Since we last met on the Ladie's Page life has handed us many experiences, but the one that stands out rather stickily is having an egg thrown at us on a Saturday morning - and this at 5:30 A.M. We were driving out of Boise, Idaho, headed back to Wisconsin.

We were just getting settled back into our seat belts. Dawn was spreading a rim of light across the surrounding buttes. SPEED ZONE AHEAD reminded us to slow to the prescribed limit. And then it happened. CRAACK - SPLUISH!

'What was that?' I shouted in a most unladylike way.

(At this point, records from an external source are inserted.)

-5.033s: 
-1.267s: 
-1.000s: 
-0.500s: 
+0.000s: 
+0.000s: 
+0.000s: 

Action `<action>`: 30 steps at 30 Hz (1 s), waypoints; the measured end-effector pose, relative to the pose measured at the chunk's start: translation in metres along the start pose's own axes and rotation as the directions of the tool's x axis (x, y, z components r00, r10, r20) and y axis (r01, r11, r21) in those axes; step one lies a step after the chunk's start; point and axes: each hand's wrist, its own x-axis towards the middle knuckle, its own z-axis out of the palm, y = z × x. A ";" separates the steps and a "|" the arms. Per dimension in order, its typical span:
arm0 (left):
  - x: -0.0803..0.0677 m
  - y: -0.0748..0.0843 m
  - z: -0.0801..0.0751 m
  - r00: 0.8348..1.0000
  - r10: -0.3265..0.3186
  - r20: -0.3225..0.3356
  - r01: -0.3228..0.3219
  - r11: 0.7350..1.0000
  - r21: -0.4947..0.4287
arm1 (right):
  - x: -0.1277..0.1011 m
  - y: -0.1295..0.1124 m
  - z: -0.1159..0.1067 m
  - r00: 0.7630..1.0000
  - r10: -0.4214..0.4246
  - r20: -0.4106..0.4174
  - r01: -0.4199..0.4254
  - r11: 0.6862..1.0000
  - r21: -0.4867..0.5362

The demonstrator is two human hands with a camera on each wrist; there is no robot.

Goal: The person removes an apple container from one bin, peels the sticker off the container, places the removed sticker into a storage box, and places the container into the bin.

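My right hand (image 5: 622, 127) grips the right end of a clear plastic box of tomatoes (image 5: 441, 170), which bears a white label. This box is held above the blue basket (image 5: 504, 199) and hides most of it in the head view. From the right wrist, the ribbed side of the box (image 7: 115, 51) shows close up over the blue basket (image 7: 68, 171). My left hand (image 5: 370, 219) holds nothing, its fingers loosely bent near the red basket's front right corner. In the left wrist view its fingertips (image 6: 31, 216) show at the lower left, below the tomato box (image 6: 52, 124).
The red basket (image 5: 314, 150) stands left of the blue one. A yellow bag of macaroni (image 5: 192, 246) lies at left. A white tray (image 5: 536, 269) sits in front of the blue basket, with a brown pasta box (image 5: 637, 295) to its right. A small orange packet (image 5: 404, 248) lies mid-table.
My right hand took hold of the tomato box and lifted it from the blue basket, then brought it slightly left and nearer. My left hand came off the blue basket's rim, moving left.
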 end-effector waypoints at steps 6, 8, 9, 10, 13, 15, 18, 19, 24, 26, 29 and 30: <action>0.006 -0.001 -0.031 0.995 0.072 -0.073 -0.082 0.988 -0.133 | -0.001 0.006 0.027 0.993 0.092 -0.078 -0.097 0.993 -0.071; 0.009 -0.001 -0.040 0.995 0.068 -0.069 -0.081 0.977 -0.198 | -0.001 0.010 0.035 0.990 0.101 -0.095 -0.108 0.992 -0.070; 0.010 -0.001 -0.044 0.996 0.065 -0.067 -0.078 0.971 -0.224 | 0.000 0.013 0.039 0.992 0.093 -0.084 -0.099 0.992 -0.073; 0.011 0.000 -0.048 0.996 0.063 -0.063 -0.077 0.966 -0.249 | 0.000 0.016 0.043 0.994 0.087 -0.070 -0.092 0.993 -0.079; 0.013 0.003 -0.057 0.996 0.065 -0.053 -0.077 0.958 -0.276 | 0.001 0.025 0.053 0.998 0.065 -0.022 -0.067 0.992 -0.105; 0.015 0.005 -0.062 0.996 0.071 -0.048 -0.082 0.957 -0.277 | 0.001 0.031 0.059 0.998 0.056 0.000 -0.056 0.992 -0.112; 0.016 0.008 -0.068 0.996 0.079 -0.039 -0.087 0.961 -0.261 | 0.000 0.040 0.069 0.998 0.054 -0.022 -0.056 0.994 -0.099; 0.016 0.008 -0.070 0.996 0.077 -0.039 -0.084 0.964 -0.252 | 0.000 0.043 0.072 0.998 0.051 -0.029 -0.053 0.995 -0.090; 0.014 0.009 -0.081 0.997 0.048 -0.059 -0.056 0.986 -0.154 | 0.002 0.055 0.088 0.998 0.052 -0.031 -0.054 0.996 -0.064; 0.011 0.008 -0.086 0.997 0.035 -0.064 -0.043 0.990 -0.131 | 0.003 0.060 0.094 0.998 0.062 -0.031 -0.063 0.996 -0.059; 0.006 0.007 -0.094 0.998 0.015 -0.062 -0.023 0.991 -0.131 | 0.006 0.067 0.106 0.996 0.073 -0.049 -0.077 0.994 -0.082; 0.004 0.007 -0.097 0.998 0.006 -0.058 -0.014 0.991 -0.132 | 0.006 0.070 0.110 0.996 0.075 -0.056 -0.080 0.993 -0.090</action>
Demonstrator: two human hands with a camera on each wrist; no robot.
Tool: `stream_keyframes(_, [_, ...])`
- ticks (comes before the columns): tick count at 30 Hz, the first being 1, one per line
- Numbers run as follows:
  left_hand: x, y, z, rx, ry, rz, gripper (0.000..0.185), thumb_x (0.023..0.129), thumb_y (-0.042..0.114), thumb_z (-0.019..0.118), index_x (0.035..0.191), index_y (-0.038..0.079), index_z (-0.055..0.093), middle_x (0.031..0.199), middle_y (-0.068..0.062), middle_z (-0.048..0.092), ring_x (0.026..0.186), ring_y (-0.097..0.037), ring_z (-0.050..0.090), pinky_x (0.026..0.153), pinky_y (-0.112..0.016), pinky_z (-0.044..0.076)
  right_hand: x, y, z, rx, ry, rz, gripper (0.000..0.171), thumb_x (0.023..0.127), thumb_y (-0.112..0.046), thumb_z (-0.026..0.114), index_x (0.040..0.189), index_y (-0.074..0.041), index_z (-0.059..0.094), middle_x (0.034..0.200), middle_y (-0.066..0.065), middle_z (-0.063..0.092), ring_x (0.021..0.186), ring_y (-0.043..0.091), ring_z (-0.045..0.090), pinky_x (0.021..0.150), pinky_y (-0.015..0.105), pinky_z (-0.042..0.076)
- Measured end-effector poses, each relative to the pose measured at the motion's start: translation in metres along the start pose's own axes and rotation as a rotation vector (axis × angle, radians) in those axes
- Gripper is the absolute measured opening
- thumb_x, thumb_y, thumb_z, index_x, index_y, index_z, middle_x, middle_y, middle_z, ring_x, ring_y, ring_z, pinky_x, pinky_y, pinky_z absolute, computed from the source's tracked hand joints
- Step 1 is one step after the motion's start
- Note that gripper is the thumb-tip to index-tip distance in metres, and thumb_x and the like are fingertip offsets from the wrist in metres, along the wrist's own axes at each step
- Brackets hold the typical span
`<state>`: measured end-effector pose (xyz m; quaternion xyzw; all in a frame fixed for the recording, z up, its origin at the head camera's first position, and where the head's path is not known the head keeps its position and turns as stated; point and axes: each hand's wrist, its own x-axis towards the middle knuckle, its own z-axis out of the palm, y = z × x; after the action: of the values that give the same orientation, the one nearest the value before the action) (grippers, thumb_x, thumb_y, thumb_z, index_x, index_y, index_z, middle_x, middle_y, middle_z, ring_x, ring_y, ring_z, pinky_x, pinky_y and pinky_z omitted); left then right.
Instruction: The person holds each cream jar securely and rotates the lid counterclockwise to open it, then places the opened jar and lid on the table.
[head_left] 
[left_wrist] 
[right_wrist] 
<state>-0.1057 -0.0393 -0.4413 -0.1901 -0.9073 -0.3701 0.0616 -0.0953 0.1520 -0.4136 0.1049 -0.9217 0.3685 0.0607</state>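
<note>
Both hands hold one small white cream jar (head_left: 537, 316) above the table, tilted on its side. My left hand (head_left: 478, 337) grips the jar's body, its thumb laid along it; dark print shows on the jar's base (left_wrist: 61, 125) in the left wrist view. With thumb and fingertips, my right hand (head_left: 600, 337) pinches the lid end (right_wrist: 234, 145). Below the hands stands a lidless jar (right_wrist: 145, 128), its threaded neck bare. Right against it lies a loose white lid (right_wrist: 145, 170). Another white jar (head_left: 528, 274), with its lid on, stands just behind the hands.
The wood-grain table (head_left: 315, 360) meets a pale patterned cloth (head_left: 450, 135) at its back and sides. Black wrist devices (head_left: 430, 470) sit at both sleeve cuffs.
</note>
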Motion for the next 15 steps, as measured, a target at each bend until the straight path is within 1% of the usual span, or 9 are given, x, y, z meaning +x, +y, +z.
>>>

'I don't know,' was my husband's startled answer. But then I turned my head and my tongue came darting out of my mouth in the second unladylike gesture of the morning. It turned down in distaste as I looked at the window which had protected my nice clean head.

'Uish,' I said in dismay. 'Uish. Keep on driving.' I shouted orders like a seasoned sergeant to a company of green rookies. 'Don't stop. PLEASE,' I added with dictatorial firmness. 'If that goop ever runs down in the window we are going to have a mess.' Involuntarily I moved over closer to Alfred. Whoops! The seat belt was holding me. I pushed the release gadget and again I almost shouted. 'Look! Just look! What is it?' By now it practically covered the whole window and the wind was working it around in strange, sloppy patterns.

'Do you suppose some big bird flew over and laid an egg in flight?' my husband asked, tongue in cheek. He was thoroughly enjoying my early morning exhibition of woman's squeamishness.